Por Redacción Curar con Opinión
En una jornada cargada de compromiso y acción, la ministra (s) de Salud, Andrea Albagli, y la ministra de Desarrollo Social y Familia, Javiera Toro, se unieron al subsecretario de Redes Asistenciales, Osvaldo Salgado, Lorena Cofré, Seremi de Salud de Valparaíso, Andrea Quiero, directora del Servicio de Salud Viña del Mar-Quillota, y Vanessa Haasen, directora del Centro de Salud Familiar doctor Juan Carlos Baeza Bustos, para evaluar las intervenciones en salud mental llevadas a cabo por el Ministerio de Salud (Minsal) en El Olivar, Viña del Mar, zona recientemente afectada por incendios.
La actividad tuvo como objetivo supervisar de cerca el trabajo de los equipos de salud en la región, centrando la atención en la respuesta en salud mental. La ministra (s) de Salud, Andrea Albagli, explicó la importancia de abordar este aspecto crucial en el plan de acción de salud mental y apoyo psicosocial, que sigue los ejes estratégicos del Modelo de Protección de la Salud Mental en la Gestión del Riesgo de Desastres.

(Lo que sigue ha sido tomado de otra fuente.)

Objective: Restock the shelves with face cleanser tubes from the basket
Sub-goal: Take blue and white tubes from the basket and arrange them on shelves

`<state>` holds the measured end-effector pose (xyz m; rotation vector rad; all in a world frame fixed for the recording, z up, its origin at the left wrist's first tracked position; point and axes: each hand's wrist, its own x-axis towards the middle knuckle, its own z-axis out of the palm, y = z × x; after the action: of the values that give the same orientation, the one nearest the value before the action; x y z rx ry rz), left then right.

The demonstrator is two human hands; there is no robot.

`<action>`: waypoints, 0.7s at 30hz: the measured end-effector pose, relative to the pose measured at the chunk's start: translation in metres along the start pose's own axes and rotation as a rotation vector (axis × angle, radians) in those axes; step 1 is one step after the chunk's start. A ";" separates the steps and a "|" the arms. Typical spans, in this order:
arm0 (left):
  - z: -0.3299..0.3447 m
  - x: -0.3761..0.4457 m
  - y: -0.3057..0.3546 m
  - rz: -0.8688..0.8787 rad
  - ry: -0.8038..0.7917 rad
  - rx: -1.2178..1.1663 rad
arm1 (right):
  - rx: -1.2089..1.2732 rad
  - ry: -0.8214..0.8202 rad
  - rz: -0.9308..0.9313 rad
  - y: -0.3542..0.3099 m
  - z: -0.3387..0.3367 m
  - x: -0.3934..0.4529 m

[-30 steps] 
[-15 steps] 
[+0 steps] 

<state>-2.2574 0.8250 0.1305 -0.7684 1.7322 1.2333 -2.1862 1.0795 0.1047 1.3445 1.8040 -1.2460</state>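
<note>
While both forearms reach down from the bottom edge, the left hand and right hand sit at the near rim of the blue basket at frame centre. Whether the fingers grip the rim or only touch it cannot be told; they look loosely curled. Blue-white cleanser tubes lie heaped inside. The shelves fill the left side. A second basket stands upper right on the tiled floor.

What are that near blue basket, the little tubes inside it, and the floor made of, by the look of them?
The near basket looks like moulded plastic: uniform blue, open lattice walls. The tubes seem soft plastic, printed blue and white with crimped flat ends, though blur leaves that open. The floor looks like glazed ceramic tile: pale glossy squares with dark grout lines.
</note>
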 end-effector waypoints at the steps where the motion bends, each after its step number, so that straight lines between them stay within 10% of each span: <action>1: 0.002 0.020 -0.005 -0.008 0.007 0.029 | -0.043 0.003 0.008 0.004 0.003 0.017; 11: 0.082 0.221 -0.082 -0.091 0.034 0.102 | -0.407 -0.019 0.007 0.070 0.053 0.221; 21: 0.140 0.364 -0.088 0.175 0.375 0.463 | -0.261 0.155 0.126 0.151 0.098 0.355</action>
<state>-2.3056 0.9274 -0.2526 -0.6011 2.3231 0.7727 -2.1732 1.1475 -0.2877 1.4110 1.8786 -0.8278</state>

«Estamos monitoreando el trabajo de los equipos de salud en una tarea crucial: la respuesta en salud mental. En estas comunas estamos implementando nuestro plan de acción, abordando aspectos como la gestión de la información, la comunicación social, el trabajo con grupos específicos y la educación para la protección de la salud mental», señaló la ministra (s) de Salud.
La ministra de Desarrollo Social y Familia, Javiera Toro, destacó la importancia de brindar ayuda temprana a las familias afectadas. En ese sentido, resaltó la aplicación de la ficha FIBE y otros apoyos fundamentales, como el enfoque en la salud mental. Toro también hizo hincapié en el Fono Mayor de Senama (800 400 035) como una herramienta crucial para apoyar a las personas mayores que están experimentando dificultades.
Desde el inicio de la emergencia, se informó que se encuentran desplegadas en la zona duplas psicosociales, compuestas por psicólogos y trabajadores sociales, capacitadas para brindar acciones de primera ayuda psicológica e intervenciones psicológicas y sociales. Estas acciones están dirigidas al acompañamiento de familiares y cercanos de personas fallecidas y heridas, el apoyo a personas en albergues, trabajadores de la salud y otros respondedores, así como a personas en mayor riesgo y vulnerabilidad psicosocial en la emergencia, como niños, niñas y adolescentes (NNA), mujeres gestantes o en periodo de lactancia, personas mayores o en situación de discapacidad.